▶

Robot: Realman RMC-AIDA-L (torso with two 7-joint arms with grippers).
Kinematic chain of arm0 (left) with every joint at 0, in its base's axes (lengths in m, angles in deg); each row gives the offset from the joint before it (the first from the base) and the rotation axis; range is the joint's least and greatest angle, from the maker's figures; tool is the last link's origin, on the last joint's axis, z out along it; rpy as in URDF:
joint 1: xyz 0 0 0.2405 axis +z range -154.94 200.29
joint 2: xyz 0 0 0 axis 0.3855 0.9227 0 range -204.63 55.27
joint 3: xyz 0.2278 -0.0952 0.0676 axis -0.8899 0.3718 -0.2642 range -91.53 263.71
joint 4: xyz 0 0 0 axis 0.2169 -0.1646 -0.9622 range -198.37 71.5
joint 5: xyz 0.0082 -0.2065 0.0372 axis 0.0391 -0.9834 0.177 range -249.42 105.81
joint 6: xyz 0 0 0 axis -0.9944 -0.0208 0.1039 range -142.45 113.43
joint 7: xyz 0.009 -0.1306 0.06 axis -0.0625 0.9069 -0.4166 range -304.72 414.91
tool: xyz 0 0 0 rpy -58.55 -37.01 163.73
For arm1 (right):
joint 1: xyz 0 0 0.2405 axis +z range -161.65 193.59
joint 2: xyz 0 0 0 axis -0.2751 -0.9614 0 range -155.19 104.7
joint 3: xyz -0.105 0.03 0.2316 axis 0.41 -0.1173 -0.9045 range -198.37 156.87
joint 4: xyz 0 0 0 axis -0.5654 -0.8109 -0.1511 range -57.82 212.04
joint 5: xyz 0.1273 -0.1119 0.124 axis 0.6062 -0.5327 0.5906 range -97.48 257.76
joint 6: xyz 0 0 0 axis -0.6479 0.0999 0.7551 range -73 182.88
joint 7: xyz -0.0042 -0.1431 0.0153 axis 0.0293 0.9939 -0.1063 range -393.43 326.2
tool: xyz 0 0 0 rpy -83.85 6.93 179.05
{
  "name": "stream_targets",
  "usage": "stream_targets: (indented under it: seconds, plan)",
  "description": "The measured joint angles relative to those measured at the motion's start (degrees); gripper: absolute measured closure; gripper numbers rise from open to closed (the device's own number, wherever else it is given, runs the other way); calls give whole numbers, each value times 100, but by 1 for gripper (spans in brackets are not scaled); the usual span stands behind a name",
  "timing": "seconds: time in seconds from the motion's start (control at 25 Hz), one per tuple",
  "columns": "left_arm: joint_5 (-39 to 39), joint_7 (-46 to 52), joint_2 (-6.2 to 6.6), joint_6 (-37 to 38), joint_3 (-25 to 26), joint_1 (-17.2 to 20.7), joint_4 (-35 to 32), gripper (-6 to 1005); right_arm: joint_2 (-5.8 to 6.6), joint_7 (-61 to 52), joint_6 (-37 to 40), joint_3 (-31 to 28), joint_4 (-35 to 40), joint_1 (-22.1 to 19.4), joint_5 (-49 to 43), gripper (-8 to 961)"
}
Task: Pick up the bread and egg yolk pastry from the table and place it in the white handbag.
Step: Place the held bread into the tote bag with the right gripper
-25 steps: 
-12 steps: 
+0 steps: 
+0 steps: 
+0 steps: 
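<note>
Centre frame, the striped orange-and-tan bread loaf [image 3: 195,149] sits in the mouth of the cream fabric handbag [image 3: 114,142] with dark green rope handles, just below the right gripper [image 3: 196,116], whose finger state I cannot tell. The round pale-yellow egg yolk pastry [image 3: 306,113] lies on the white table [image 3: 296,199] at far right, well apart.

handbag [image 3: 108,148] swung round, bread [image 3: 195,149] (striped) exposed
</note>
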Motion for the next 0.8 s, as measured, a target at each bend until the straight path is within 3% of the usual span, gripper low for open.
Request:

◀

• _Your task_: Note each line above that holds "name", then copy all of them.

• _Exercise solution_:
  "name": "stream_targets",
  "description": "The measured joint angles relative to those measured at the motion's start (degrees); gripper: absolute measured closure; gripper numbers rise from open to closed (the device's own number, wherever else it is given, runs the other way); calls give whole numbers, each value times 100, but by 1 for gripper (spans in brackets are not scaled); the usual span stands behind a name",

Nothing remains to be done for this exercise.